L’ÉCHO D’UN CHUCHOTEMENT
résidence & exposition
Pôle photographique Diaphane
Flixecourt
Un cube de carton-pâte surplombe la cour. Terne, délavé, il est laid. À l’image de l’ensemble du collège-lycée Mannessier, structure architecturale Pailleron construite à la va-vite dans les années 70. Ce préfabriqué dit « internat » accueille 60 adolescentes. D’une main on pourrait froisser ce bâtiment et le mettre à la poubelle, pourtant la structure en fer est bonne, elle sera déshabillée pour rhabiller Paul dans quelque temps. En attendant, les filles ne disent rien de la douche qui arrache le dos comme le crépi, elles ne voient plus les lignes de néons au-dessus de leur lit qui éclairent mal leur précieuse vie d’adolescente, ni les couvre-lits criards et les toiles cirées aux fenêtres.

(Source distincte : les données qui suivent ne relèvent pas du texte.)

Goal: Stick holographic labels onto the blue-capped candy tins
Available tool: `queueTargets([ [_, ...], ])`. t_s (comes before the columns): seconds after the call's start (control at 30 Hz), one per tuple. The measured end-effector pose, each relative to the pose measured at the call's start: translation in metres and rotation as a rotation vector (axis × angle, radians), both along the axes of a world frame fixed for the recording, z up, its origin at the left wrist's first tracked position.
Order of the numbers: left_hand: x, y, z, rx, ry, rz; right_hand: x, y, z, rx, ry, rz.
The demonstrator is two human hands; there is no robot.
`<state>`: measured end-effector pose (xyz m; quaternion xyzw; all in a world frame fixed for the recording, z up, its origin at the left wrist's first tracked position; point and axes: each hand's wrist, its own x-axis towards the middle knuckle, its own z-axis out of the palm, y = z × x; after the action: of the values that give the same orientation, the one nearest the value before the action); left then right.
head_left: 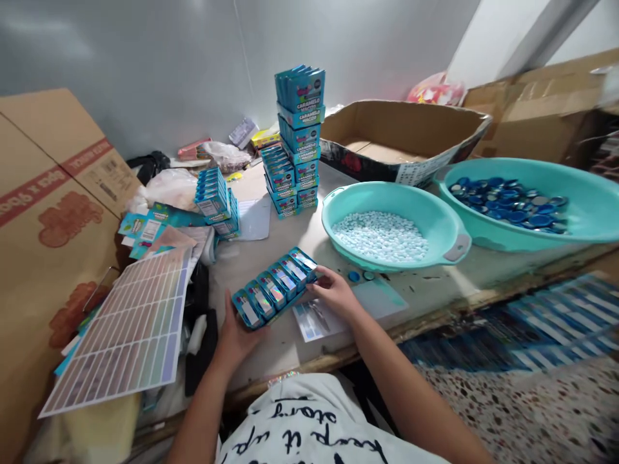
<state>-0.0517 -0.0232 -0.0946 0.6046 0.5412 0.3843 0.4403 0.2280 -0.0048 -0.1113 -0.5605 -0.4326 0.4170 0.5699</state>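
Observation:
A teal display box of candy packs [275, 287], marked with shiny silver label strips, is tilted above the table's front part. My left hand [236, 338] grips its left end, thumb along the side and fingers underneath. My right hand [333, 293] closes its thumb and fingertips on the right end. Under the right forearm lies a small label sheet [309, 323] with a pair of tweezers [319, 317] on it. Just right of that hand are two small round blue lids [354, 276]. A translucent sheet [382, 303] lies flat farther right.
Tall stacks of filled candy boxes [300, 138] stand at the back. A turquoise basin [338, 222] holds pale candies; another basin [590, 193] holds blue tins. Behind sits an open cardboard tray [406, 119]. Label sheets [130, 322] and a large carton [53, 212] crowd the left.

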Motion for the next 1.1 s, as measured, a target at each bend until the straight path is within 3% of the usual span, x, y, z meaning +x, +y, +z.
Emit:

Ces fenêtres, placées très haut qui s’ouvrent de 20 cm pour éviter toute tentative d’envol. Elles ne parlent donc pas des paysages qu’elles ne voient pas. Les toilettes sont intimes comme celles des aires d’autoroute et dans les chambres, des coussins plastifiés pour l’hygiène et des cloisons en papier donnent le sentiment d’y dormir à 30. L’internat, ce sont des claquements de portes et une sirène de pompier qui sonne tous les matins à 7h, qui réveillerait un mort. La vie privée n’est pas visible, pas de photo, pas de dessin. La décoration au mur, c’est un carré de liège pour chacune au-dessus de la tête de lit.
Des éclats lumineux de téléphones scintillent dans la pénombre des couloirs.
Battle de danse sur le linoleum, « la musique ce soir pour éclater l’internat ». À la queue leu leu, hip hop, Indochine. C’est bon enfant. La fête parce qu’on a été sages, c’est notre récompense. Demain on part à Bruxelles. Socquettes, doudou en peluche, peignoir éponge, shorty, pyjama à pois, comme à la maison. Une complicité règne entre les surveillantes, l’infirmière de garde et les élèves. La soirée passe, de nouvelles filles viennent s’assoir sur les sièges de bureau… roses.
Elles regardent.
T-shirt Mickey.
Pour celles qui restent dans les chambres, séance nails-art, maquillage, Facebook et roulage minutieux de cigarettes.
Elles ne voient pas l’Algeco dans lequel elles sont enfermées, c’est leur principale maison. Chez soi, dans l’intimité d’une soirée, on se prend dans les bras, on se regarde, on s’écoute, on se réconforte, on se tresse les cheveux les yeux plongés dans les téléphones. Tendresse et attentions délicates. Silence puis éclat de rire. Chuchotements et paroles entremêlés de sanglots. Il y a toujours un visage ou une main qui surgit derrière l’une d’entre elles, comme si les corps étaient doubles. « Grow up » c’est le message écrit à la craie sur le dos d’une veste en jean. Il a dû s’effacer depuis.
La pause cigarettes est attendue dans l’euphorie.
L’internat, ce sont des rires qui remplissent les couloirs et résonnent jusqu’aux confins de la vallée, et buttent sur les murs des usines Saint-Frère. Je vois ces jeunes adolescentes comme de petits oiseaux fragiles, des colibris, les plus petits oiseaux du monde. Mais les colibris ont un vol stationnaire. Parce qu’ici à Flixecourt, il n’y a pas de filière générale : Bac Pro Commerce, Agent polyvalent de restauration et Soins et Services à la personne. Le disque est rayé, il tourne en boucle, vestige de l’héritage paternaliste des usines Saint-Frères qui ont fermé il y a 30 ans. Il est difficile pour ces petits oiseaux de s’évader plus haut que la colline quand le vent souffle au ralenti.
Stéphanie Lacombe

Vue de l'internat depuis une salle de classe. C'est une construction de type "Pailleron" à base de structures métalliques, réalisée à la va vite dans les années 70 pour faire face à l'accroissement soudain et massif du nombre d'élèves.

Il est 17H30, Émeline attend le coup de fil de son petit ami. Le téléphone est interdit de 18h à 21H.

Les douches sont interdites le matin. Les filles viennent en pyjama pour la fête organisée dans la salle commune.

Maéva, Marine et Cammille regardent des vidéos sur internet dans la chambre de Stécy. Une fois par semaine elles ont l'autorisation de regarder la télévision.

C'est mercredi après-midi, il n'y a rien à faire. Mégann et Sloane discute par la fenêtre avec les élèves restés en colle.

Stacy et Justine. Les filles retrouvent leur famille seulement les week-end. Les visites ne sont pas acceptées.